Of the many faces and names to emerge after the terrorist attacks of September 11 2001, few were more evocative to Americans than the "Jersey girls".
They were four women from New Jersey whose husbands were killed in the tragedy and went on to campaign for a national commission of inquiry into the attacks. In eventually winning their battle to be heard in Washington, the four transformed themselves into powerful representatives of the 9/11 victims. But now, as America gears up for the emotional 10th anniversary of the attacks, the Jersey girls seem to have embraced new lives out of the media spotlight. They will be keeping their grief private.
"I am no longer defining my life as a widow. I feel like I am not going to let myself be defined by what happened to me on 9/11. It's healthier for me. My husband has gone and he's not coming back," Kristen Breitweiser, 40, told the Observer in an interview. Breitweiser said that she would spend the coming anniversary with her 12-year-old daughter. "We will take a nice walk on the beach," she said.
Those sentiments were echoed by fellow Jersey girl Lorie Van Auken, 56, who will spend the day watching her daughter appear in a New York show.
"Life goes on," she said.
For a long time, the Jersey girls were among the most outspoken people on the attacks. Each had lost a husband in the most awful circumstances.
Van Auken's spouse, Kenneth, was a bond trader at Cantor Fitzgerald and called his wife to tell her he loved her after an aircraft hit.

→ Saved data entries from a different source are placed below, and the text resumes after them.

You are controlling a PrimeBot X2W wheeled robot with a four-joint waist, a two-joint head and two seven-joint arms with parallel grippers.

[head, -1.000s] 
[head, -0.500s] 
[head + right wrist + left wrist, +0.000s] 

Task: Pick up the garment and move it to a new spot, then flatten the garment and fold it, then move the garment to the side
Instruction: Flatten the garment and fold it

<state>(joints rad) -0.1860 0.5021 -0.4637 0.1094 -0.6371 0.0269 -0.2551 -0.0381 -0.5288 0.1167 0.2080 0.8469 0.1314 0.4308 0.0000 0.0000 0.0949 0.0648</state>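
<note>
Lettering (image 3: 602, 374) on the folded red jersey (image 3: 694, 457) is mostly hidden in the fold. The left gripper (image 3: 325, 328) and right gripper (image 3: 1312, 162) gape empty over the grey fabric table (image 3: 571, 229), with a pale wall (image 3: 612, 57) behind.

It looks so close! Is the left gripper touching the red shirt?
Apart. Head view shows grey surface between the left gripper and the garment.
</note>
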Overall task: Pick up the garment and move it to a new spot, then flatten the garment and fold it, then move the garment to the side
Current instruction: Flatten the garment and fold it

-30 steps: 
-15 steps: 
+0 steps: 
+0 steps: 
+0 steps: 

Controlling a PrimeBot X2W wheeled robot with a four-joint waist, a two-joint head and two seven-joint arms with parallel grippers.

Breitweiser's husband, Ronald, was a senior vice-president for Fiduciary Trust International. Investigators found his wedding ring in the smouldering ruins of the World Trade Centre but not much else. Patty Casazza's husband, John, also worked at Cantor and was just 38 when he died. The final member of the quartet was Mindy Kleinberg, whose spouse, Alan, was another Cantor worker.
The four banded together and, in the face of official intransigence, campaigned with other victims' relatives to set up the 9/11 commission.
They later pressured it to conduct a credible investigation. The four women ended up confronting people such as former secretary of state Henry Kissinger (briefly the first commission chairman) and acting as a sort of watchdog on the process as it probed the event that took the lives of their husbands. Tom Kean, the New Jersey politician put in charge of the commission, once said: "I doubt very much if we would be in existence without them."
Looking back, however, both Breitweiser and Van Auken believe their huge battle to get the commission up and running left too much undone. After fighting so hard to get it set up, they became some of its fiercest critics. Van Auken has spoken of too many questions going unanswered, too many redactions in the final 2004 report and its reluctance to be too critical of senior government figures. That has led some critics to say she flirts with conspiracy theories, but she insists that she just wants the truth. "It is just unanswered questions," she said.
Breitweiser also believes their work to campaign for more openness and better security tactics in defending the US against future terrorism has failed. She fully expects another terror attack on American soil in the future. "I am sure we are going to get another terrorist attack. That will be horrible for the people who will then experience what we did. We did what we did with the commission so as to avoid people ever walking in our shoes again," she said.
Breitweiser said she had lost all faith in America's political system, believing it to be dominated by deep-pocketed business interests who put profit over citizens' safety. Twice in the past few years, she said, people had urged her to stand for office. Twice she refused. "You need money to run and when you get the money you are indebted to the people or corporation that gave you it," she said. Instead, Breitweiser now devotes herself to blogging for the Huffington Post on a wide range of issues.
She has developed a fascination with the Middle East and the Muslim world and recently took her child on a trip to Morocco. A trip to Turkey is planned this year and she wants to go to Egypt next year to witness the aftermath of the country's recent revolution. "There is nothing more inspiring than seeing a group of people rise up together against the powers that be when those powers are in the wrong," she said. "It was also non-violent, and after losing my husband in the way I did, by Middle Eastern terrorists, it was amazing to see change happening without violence."
Van Auken, too, has now developed interests that perhaps one might not expect. She, too, concentrates on her children, but also makes jewellery and has seized on a new campaigning cause: the plight of bees. After taking a course at a local university in New Jersey, Van Auken began keeping her own hives, harvesting honey and then exploring the problems that are causing bees to die out across the world. That has led her right back into campaigning, as many experts believe the bee's problems could be linked to pollution and other human activities. A leaked internal report from the Environmental Protection Agency recently cited the risks of one chemical pesticide to bees and caused outrage.
Now Van Auken is trying to organise beekeepers to campaign for a ban on the product. "I am back in another fight-the-government thing," Van Auken laughed. But as well as giving her a cause, the bees have also given her peace of mind. The Jersey girls, it seems, may have moved on - but they haven't lost their fighting spirit.